Rupert Murdoch has called for a "full independent inquiry" into the donor party scandal currently bringing pressure on David Cameron, in what some have seen as an attempt by the media mogul to gain revenge for an inquiry into press ethics.
Posting on the social networking site Twitter, the News Corporation boss praised the "great Sunday Times scoop" which revealed a Tory party co-treasurer offering privileged access to the prime minister, and influence over policy, in exchange for £250,000.
"What was Cameron thinking? No-one, rightly or wrongly, will believe his story," Murdoch said.
Tory deputy chairman Michael Fallon has insisted no donations to the party could ever influence its policies. "I think [Cruddas] was blustering and boasting. No donation was accepted," he said.
Downing Street has so far refused to release the full list of who the prime minister has dined with in his flat, arguing that the details are a private matter.
The tweets have been interpreted by some as a somewhat gleeful public attack on the prime minister in the wake of the phone hacking scandal that led to the closure of the News of the World and the setting up of the Leveson Inquiry into the activities of the press.
Murdoch's News Corporation owns The Sunday Times as well as The Times, The Sun and the newly launched Sun On Sunday which replaced the NotW.
Murdoch's message was something of a "pox on all your houses" approach to the British political class as he the referenced the the cash-for-peerages row during Tony Blair's time as prime minister, in which Labour was accused of selling places in the House of Lords in exchange for large donations.

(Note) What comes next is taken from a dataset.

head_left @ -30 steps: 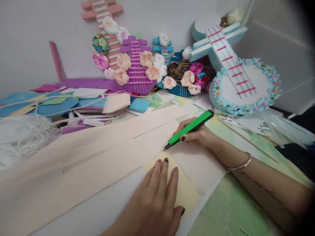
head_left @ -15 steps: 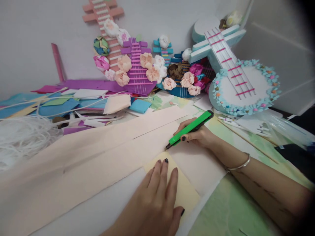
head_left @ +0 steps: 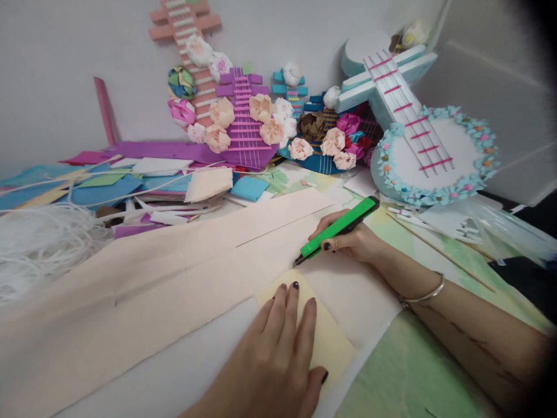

"Cameron should have just followed history and flogged some seats in the Lords, if they still have value! precedents of centuries," he said.
He added: "Of course there must be a full independent inquiry on both sides. In great detail, and with consequences. Trust must be established."
Murdoch's final words on the row gave an ominous warning: "Without trust, democracy, and order will go."
His comments are a far cry from the public backing given to Cameron and the Conservative Party by The Sun in the run-up to the 2010 general election, having concluded Labour "failed the country".